However, Long John Silver is shown to be a prudent person, advising other pirates to save their monies and having himself sold all his belongings and entrusted his life savings with his wife. He is also shown to be aware of, and fearful of, the eventual punishment of piracy- death by hanging, and attempts to plea bargain his way towards leniency from the protagonists of the novel. In portraying this, Stevenson adds a layer of complexity and gravity to the depiction of pirates and trying to avoid a trope of irresponsibility for all pirates.

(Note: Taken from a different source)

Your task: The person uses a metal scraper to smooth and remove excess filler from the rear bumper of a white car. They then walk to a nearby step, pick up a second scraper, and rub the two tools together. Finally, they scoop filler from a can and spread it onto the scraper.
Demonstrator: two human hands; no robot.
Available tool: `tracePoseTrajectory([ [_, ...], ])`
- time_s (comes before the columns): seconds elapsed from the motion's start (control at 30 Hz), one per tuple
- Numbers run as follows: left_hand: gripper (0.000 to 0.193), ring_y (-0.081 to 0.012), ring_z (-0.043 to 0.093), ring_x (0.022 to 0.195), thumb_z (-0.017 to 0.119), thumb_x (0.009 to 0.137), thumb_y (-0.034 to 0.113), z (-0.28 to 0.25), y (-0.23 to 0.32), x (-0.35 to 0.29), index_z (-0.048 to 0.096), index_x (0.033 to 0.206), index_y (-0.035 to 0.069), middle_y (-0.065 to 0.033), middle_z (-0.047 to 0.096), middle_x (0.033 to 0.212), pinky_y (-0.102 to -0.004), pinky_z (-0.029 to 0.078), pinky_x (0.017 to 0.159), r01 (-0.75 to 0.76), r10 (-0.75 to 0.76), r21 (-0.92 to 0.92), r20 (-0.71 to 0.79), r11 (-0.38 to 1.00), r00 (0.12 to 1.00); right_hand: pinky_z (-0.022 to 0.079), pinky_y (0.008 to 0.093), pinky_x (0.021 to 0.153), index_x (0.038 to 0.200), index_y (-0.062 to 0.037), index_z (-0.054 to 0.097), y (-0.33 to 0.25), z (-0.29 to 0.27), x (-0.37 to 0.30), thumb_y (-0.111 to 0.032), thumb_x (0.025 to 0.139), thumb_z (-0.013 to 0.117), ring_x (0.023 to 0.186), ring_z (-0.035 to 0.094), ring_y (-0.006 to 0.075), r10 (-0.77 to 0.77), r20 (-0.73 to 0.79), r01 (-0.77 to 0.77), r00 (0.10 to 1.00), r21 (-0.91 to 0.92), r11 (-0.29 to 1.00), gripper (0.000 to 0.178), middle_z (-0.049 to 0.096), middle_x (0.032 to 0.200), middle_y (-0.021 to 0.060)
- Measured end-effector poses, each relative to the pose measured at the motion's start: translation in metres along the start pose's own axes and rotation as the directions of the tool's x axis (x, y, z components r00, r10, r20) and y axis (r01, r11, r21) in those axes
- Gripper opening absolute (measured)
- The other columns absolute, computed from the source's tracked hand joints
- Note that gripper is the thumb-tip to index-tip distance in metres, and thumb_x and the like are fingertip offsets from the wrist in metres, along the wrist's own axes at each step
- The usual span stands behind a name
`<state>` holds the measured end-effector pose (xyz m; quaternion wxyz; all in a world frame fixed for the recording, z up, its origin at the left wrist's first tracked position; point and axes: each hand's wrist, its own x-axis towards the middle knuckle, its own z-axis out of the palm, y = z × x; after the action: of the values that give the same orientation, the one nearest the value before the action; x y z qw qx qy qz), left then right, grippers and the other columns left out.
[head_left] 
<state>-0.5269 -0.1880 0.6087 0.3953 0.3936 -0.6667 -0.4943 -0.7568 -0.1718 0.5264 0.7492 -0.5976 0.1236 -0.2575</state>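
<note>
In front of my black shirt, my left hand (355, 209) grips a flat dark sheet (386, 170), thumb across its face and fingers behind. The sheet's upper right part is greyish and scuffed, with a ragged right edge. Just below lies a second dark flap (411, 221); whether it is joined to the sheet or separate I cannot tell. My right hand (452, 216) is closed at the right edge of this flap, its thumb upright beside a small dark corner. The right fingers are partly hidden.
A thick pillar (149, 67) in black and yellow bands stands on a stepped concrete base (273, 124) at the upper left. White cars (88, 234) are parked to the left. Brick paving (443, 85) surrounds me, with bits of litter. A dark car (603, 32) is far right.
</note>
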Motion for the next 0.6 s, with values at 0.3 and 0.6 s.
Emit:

Stevenson does not delve into the motivations for piracy in Treasure Island. Some of the motivations for piracy which existed in the 17th century included push factors such as:
(a) lack of on-shore opportunities for lower-class families;
(b) lack of social mobility and regular wage structures in aristocratic England; and
(c) ‘honest’ work at sea meant either merchant ships or the navy. Seamen in these jobs were treated harshly, beaten and punished for the slightest reasons, and had no say in decision-making. On the other hand, pirate ships usually ran with some form of democracy, with pirates sailing on a ship being assured voting rights on certain plunder and the right to depose and elect a captain.
to the pull factors of:
(a) the complete monopoly of sea routes on continental trade;
(b) tacit approval and unofficial state policy by the Crown and Parliament to allow the loot of Spanish fleets ferrying cargo and valuables from Spanish colonies in the Americas;
(c) tacit permission for piracy by recognizing them as privateers for the above reason
(d) unregulated domains with massive potential for pay-offs,
(e) examples of famous successful pirates, as below:
Famous Real Life Pirates:
(a) Captain Henry Avery who looted a Mughal fleet on its way towards Mecca, and made off with valuables valued today at over $130 million (this treasure was never found, for any treasure enthusiasts), and
(b) Captain Henry Morgan, who went on to be appointed as the governor of Jamaica by the Crown, serving as a great example for successful pirates to move upwards in society. He is a familiar face to many, as the eponymous logo for Captain Morgan’s Rum today.
The central story of Treasure Island has been covered in many adaptations since. One of my favorite works on this is the prequel television series Black Sails, which described how the treasure was originally left at Treasure Island and the back-story for Captain Flint, Long John Silver, Billy Bones, Ben Gunn, Israel Hands etc. Treasure Island is a short and easy read, and enormously fun to discover the roots of so many tropes. I would recommend having a dictionary or Google open to visualize the nautical nomenclature being used, if the reader so desires.